Walking and cycling where possible, offers the greatest improvement to public health and individual wellbeing. Research in Barcelona, which has broadly similar levels of pollution as London, has shown the benefits of cycling to far outweigh the risk of exposure to air pollution and road traffic accidents. We have also learnt from King’s College that cyclists are exposed to far less pollution than car drivers. 

When you’re walking and cycling you can immediately reduce your current exposure by using quieter roads with less traffic. We know that pollution levels can drop off significantly relatively short distances from busy roads. You can find a low pollution route using our Clean Air Route Finder

You can also reduce your own exposure by signing up to our air quality alerts. Alerts provided by airTEXT give air pollution forecasts three-days ahead. You can use this service to receive alerts specific to your borough by signing up at http://www.airtext.info/signup

We’re also encouraging Londoners that do need to drive in the capital to switch to low emission vehicles.
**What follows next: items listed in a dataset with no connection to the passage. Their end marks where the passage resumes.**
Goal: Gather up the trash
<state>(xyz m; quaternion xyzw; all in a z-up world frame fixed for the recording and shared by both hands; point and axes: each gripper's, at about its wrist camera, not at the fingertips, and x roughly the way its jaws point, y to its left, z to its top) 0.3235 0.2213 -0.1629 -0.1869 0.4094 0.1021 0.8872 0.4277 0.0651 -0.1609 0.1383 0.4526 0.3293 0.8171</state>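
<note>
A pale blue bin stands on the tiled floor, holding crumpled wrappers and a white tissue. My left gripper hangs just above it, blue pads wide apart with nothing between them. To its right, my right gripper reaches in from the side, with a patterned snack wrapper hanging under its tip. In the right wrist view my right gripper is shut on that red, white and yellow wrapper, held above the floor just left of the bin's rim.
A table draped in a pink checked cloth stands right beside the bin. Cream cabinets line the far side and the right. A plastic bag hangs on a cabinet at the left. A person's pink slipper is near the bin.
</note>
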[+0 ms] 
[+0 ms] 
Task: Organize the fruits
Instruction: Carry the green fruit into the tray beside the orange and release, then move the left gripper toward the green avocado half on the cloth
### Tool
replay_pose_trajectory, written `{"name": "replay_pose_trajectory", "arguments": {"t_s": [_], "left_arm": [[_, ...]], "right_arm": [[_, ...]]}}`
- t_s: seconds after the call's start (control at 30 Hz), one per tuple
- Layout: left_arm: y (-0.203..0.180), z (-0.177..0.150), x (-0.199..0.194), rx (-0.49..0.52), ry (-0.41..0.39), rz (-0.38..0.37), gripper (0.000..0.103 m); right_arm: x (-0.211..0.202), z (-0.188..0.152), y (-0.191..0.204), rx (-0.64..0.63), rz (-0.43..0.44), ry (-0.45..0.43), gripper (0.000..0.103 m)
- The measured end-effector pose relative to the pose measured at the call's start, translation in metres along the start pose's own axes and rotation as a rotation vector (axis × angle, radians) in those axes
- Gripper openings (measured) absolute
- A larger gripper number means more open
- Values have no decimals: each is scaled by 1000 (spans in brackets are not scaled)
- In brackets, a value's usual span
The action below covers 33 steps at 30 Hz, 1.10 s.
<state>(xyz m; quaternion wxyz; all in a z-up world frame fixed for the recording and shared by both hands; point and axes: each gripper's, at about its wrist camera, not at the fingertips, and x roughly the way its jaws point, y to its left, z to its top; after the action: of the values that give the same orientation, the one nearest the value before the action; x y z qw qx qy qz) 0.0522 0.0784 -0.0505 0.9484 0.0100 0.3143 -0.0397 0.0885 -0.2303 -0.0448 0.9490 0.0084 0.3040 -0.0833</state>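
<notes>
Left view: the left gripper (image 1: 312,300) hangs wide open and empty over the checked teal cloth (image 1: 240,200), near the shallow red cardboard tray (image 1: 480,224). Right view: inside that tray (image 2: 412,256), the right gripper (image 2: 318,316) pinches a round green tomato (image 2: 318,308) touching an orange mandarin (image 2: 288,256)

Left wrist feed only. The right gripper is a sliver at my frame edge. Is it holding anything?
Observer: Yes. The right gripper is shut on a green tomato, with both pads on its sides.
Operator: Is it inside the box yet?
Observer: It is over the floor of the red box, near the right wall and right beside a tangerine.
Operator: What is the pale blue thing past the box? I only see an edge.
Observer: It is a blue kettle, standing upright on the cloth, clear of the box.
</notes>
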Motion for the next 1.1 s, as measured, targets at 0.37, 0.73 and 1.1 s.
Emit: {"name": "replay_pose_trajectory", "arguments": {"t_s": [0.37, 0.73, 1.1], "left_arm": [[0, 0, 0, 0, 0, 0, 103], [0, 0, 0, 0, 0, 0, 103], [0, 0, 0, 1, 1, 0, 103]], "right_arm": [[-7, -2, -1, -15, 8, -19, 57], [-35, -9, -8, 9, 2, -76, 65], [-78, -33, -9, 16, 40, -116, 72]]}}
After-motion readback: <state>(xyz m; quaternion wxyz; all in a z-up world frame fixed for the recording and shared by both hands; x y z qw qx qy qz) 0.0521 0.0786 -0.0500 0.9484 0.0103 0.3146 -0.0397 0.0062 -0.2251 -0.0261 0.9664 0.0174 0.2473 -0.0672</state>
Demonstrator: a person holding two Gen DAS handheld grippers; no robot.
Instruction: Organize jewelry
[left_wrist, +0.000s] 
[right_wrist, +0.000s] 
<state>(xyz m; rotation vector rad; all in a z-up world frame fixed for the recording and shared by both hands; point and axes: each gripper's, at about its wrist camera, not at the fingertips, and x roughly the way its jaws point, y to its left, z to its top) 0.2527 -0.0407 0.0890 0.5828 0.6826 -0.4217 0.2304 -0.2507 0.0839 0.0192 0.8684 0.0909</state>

You can use our Cleaner Vehicle Checker tool to find out which models produce the least amount of NOx in real-world driving scenarios.

Another area you may be able to help with is engine idling. If you drive, make sure you turn off your own engine when stationary. At the moment there are limits to what local authorities can do to enforce against idling. The powers that they have come from national regulations and they only allow a £20 penalty fine. Enforcement officers must warn drivers first and then give them at least two minutes to turn off. Some boroughs are coming up with new ways of tackling it by introducing local policies which allow larger fines (such as new £80 fines in Islington and Westminster).

Through the Mayor's Air Quality Fund we have invited boroughs to apply for a pan-London project to tackle idling. This will be delivered as an awareness campaign which directly engages with drivers, alongside a commitment from participating boroughs to enforce against idling vehicles.